Лобко тоже усмехнулся, развел руками.
— Черненко — человек без сердцевины. Все в нем слишком гибко и легко приспосабливается. Ему все хорошо: так — так так, а по-другому — пусть по-другому, лишь бы его не трогали. Он хуже откровенного бюрократа: его за руку не скоро поймаешь… Кстати, а как Пинчук?
— Черт его знает! Может, и меняется в чем-то.
Они помолчали.
— Мне с колхозниками-то легче, — вздохнул Ключарев, возвращаясь опять к своему. — Вот в Дворцах неделю назад и не начинали сеять озимь, а мы поехали с агрономом на два дня, собрали народ, прошли по колхозу, разобрались; сегодня сев они кончили…
— Правильно.
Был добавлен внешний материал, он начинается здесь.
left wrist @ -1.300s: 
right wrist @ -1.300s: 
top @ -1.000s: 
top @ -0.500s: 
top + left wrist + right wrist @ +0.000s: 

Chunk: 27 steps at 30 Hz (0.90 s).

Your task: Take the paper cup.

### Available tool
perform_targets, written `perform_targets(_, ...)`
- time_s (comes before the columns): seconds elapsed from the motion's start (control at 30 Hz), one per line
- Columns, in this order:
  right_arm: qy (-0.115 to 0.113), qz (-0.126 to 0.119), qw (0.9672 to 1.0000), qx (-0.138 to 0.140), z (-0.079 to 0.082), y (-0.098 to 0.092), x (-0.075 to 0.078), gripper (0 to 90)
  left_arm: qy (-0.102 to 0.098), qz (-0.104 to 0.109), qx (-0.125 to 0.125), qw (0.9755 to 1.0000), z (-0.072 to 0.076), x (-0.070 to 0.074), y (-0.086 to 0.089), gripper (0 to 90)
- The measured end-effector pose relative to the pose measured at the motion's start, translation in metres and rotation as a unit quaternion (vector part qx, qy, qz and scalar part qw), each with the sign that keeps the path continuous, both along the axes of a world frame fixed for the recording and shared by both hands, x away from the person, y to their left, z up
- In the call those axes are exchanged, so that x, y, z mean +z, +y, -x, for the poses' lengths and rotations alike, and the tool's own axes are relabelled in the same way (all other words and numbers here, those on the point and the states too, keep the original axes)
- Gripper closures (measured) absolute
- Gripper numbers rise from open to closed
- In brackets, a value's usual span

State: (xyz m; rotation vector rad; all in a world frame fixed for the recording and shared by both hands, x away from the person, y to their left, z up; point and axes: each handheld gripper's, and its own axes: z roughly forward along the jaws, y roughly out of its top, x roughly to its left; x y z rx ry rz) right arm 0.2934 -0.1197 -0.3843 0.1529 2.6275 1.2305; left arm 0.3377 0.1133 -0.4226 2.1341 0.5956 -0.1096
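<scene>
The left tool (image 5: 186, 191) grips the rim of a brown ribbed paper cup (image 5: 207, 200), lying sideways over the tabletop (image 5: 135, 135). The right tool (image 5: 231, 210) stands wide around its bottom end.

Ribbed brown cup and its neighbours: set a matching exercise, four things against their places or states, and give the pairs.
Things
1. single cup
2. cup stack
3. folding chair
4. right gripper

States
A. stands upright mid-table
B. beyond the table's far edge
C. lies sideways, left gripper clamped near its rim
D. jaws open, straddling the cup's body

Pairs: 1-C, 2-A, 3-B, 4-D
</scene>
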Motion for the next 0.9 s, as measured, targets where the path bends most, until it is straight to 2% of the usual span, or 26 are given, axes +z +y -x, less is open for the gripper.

А в Городке труднее. Здесь люди и сами вроде начальники, привыкли распоряжаться. Обратил внимание, Федор Адрианович? Как кто у нас в Городке выйдет в «начальство» — райком, райисполком, — так первым долгом шьет себе форму руководящих работников: суконную гимнастерку и галифе, обшитые кожей, видимо, в знак того, что теперь предстоит много заседать и такое побочное обстоятельство, как протертость штанов, не должно явиться помехой.
Лобко захохотал, сплетая и расплетая по привычке пальцы. Ключарев смущенно поскреб в затылке: у него тоже была такая «форма», только без кожи. Женя как-то сказала, что он похож в ней на пожарника. «Вот черт, а может, это с меня пример и взяли?»
— Так вот, Федор Адрианович, будем искать твои ошибки; видимо, они у тебя все-таки есть, если на душе так неспокойно.
Сам не замечая, Лобко перешел на «ты».
Тебя любят, уважают, в твоей искренности не сомневаются. И все-таки иногда заряд пролетает мимо. Когда в человеке все слишком изучено, теряется не то что доверие, а интерес к нему. Уж больно жить становится просто! Зная, как он на что откликнется, можно заранее подготовить себя к этому, а значит, и увильнуть от ответа. Ведь так?
— Так, — сокрушенно кивая головой, протянул Ключарев. Он слушал очень внимательно.